On Monday, 8 June 2015 at 04:16:14 UTC, Tofu Ninja wrote:
Their are plenty of examples where you would want a constructor to be inherited, exceptions being a good one. Currently if you have a base class with a constructor that you want all the sub classes to have as well, you simply have to just copy past them all over the place.
In most cases, you need to create a new constructor, because it's a different type with different data, even if some of the constructor parameters might be the same. Exceptions are a rare case where the constructors are frequently the same, because frequently with exceptions all you care about is the type itself, not additional data. But that's far from normal.
Certainly, if there's any kind of constructor inheritance, I think that it needs to be explicit, because otherwise, you'll accidentally end up with constructors that you don't even know you have.

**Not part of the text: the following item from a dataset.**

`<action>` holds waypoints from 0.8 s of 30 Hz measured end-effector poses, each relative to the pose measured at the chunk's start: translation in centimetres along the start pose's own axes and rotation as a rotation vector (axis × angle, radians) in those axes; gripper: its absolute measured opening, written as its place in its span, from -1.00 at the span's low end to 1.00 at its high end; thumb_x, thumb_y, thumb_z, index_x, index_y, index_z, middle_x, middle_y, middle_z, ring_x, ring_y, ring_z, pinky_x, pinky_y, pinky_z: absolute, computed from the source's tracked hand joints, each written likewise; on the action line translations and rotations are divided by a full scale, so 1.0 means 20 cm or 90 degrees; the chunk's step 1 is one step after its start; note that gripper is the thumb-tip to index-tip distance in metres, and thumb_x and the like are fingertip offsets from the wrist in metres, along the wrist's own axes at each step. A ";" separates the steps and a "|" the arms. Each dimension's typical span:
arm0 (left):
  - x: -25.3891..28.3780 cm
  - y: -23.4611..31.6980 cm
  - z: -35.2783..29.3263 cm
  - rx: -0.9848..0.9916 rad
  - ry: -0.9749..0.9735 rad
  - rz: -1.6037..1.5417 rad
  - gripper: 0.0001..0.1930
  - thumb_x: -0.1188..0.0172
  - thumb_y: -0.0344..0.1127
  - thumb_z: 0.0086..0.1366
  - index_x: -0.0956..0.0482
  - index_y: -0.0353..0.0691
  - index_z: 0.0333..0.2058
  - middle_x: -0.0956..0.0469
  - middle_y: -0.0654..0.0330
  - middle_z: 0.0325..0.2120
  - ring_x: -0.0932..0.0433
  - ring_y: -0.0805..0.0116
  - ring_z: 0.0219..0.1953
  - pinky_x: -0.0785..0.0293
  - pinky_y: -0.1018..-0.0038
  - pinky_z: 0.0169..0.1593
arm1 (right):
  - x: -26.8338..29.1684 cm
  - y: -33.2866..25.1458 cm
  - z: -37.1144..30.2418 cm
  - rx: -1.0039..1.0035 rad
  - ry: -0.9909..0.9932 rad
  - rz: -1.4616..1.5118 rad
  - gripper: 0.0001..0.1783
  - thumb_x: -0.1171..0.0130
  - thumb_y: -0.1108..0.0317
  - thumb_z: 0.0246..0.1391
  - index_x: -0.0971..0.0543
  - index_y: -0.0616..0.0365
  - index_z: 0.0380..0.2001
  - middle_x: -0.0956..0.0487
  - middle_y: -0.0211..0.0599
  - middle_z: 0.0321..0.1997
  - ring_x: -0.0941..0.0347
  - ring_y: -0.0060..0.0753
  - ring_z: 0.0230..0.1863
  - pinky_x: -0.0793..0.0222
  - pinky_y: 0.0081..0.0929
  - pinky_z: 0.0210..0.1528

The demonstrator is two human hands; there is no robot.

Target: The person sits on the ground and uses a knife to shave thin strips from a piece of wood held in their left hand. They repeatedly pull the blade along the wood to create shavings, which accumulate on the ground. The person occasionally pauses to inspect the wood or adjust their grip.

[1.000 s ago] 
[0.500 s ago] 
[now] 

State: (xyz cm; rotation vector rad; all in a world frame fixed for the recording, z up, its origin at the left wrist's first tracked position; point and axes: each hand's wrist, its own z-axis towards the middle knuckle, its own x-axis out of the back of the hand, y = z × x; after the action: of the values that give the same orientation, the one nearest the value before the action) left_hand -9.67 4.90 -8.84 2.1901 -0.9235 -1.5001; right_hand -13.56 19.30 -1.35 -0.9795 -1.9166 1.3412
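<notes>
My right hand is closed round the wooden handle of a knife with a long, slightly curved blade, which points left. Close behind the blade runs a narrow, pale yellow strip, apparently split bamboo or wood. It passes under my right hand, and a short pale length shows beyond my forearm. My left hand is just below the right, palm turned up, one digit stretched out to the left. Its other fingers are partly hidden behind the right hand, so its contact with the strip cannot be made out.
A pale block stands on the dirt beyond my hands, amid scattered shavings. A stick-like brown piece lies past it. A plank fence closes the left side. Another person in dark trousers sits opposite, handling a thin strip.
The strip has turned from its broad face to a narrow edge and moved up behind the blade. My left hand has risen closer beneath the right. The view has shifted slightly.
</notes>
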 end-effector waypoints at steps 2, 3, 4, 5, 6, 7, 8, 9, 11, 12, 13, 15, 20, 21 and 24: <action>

But while it might be nice to avoid boilerplate in exception code, I question that it's worth much in the general case, because it's only useful when you don't have additional data that needs to be passed to the constructor of a derived class.
Regardless, we're talking about syntactic sugar here. Maybe it's worth adding. Maybe not. But the primary reasons that we don't have it are because the languages before us didn't it (meaning that we're less likely to have thought of it), and because it's not actually needed, so we can get by fine without it.
But the type of "inheritance" that you're talking about with constructors is fundamentally different from the type of inheritance that you get with other functions, so I don't think that the fact that we have class inheritance makes it at all obvious that we would have constructor inheritance or even that we should have it.
Really, it's just a question of whether this particular bit of syntactic sugar is worth adding (which is debatable). It's not something fundamental about how class inheritance and polymorphism work.
I expect that if someone came up with a good DIP for this and implemented a PR for it that they'd stand a reasonable chance of getting it into the language, but it's not exactly something that folks have been screaming for.